* _ACTIVITY_
Your task is to copy the listing exactly. Drop any pictures from the copy.

* _THE DATA_
····················

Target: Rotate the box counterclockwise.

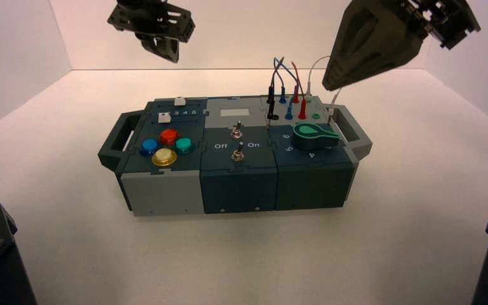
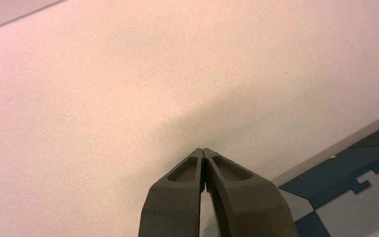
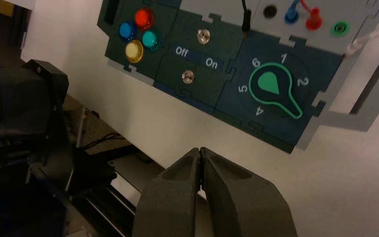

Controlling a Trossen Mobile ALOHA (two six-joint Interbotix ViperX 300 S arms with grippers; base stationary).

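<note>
You see both jaws pressed together: the left gripper (image 2: 204,149) hangs high over the far left, the right gripper (image 3: 200,149) above the box's right end. The box (image 1: 229,166) stands mid-counter (image 1: 387,241), white walls (image 1: 13,51) around. Its far side is hidden.

The box (image 1: 235,155) sits lengthwise across the counter (image 1: 387,241), a handle at each end. On its top panel, the button cluster (image 1: 166,146) lies left, two toggle switches (image 1: 236,143) centre, the knob (image 1: 314,136) right, with plugged wires (image 1: 289,89) behind the knob. The left end effector (image 1: 165,49) hangs above and behind the box's left end; the right end effector (image 1: 326,82) appears to hang above the wires.
</note>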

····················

* _OUTPUT BELOW_
Target: Rotate the box counterclockwise.


Controlling a Trossen Mobile ALOHA (two six-joint Interbotix ViperX 300 S arms with grippers; base stationary).

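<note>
You see both jaws pressed together: the left gripper (image 2: 204,149) hangs high over the far left, the right gripper (image 3: 200,149) above the box's right end. The box (image 1: 229,166) stands mid-counter (image 1: 387,241), white walls (image 1: 13,51) around. Its far side is hidden.

The box (image 1: 235,155) sits lengthwise across the counter (image 1: 387,241), a handle at each end. On its top panel, the button cluster (image 1: 166,146) lies left, two toggle switches (image 1: 236,143) centre, the knob (image 1: 314,136) right, with plugged wires (image 1: 289,89) behind the knob. The left end effector (image 1: 165,49) hangs above and behind the box's left end; the right end effector (image 1: 326,82) appears to hang above the wires.
</note>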

This finishes the output.